James Alexander Lindsay  (20 June 1856, in Fintona, County Tyrone – 14 December 1931, in Belfast) was a British physician and professor of medicine, known for his collection Medical axioms, aphorisms, and clinical memoranda (1923, London, H. K. Lewis & Co., Ltd).

Biography
After education at the Royal Belfast Academical Institution and at the Methodist College Belfast, James Alexander Lindsay matriculated at Queen's College Belfast, where he graduated in 1877 B.A. and in 1878 M.A. in ancient classics. In 1882 he obtained the M.D. and M.Ch. degrees in the Royal University of Ireland.

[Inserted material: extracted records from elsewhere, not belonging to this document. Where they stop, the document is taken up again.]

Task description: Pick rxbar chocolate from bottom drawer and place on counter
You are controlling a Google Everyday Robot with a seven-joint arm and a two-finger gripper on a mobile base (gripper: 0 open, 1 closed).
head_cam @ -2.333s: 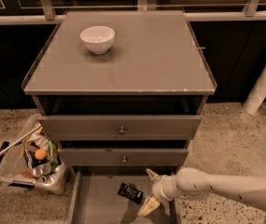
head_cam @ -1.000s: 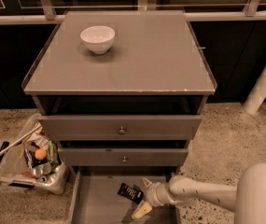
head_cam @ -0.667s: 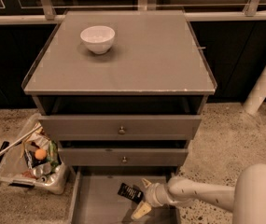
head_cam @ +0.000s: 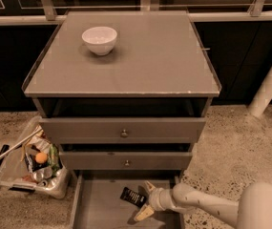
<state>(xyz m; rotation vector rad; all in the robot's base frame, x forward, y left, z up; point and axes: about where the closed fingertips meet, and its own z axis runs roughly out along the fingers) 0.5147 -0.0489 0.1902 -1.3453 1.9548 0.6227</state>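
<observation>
Bar [head_cam: 132, 196] lies on the drawer [head_cam: 99, 209] floor, near its back edge and right of middle. Claw [head_cam: 145, 202] sits just to its right, fingers spread wide, gripping nothing. Step in hand looks like the reach. Next, the claw must straddle the bar, close, then lift it to the table [head_cam: 150, 66].

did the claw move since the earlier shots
Yes: the claw edged left over the bottom drawer floor, closer to the unmoved rxbar chocolate.
</observation>
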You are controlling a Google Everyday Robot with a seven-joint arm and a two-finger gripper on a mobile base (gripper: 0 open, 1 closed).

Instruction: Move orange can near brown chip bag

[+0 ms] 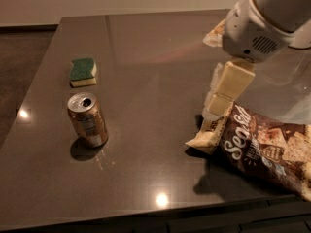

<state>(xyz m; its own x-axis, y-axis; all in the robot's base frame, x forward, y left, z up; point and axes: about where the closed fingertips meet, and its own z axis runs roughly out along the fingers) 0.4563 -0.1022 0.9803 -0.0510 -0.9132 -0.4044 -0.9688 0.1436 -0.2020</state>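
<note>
The orange can (87, 119) stands upright on the dark table (155, 57) at the left, its silver top open. The brown chip bag (262, 147) lies flat at the right front, its cream end pointing left toward the can. My gripper (217, 106) hangs from the white arm (262, 23) at the right, just above the bag's cream end and well to the right of the can. It holds nothing that I can see.
A green and yellow sponge (82, 72) lies behind the can at the left. A crumpled pale wrapper (214, 35) shows behind the arm. The table's front edge runs close below the bag.
</note>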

After two years of working in clinics in London, in Paris, and in Vienna, he returned to Belfast. At the Royal Victoria Hospital, Belfast, he was appointed in 1884 assistant physician and in 1888 full physician, retiring as consulting physician in 1921. From 1919 to 1927 he was chair of the board of management of the Royal Victoria Hospital. From 1899 to 1924 he held the chair of medicine in Queen's University Belfast. In the chair of medicine he was preceded by James Cuming (1833–1899) and succeeded by William Willis Dalziel Thomson.

In 1897–1898 Lindsay was president of the Ulster Medical Society. In 1903 he was elected FRCP. In 1909 he delivered the Bradshaw Lecture.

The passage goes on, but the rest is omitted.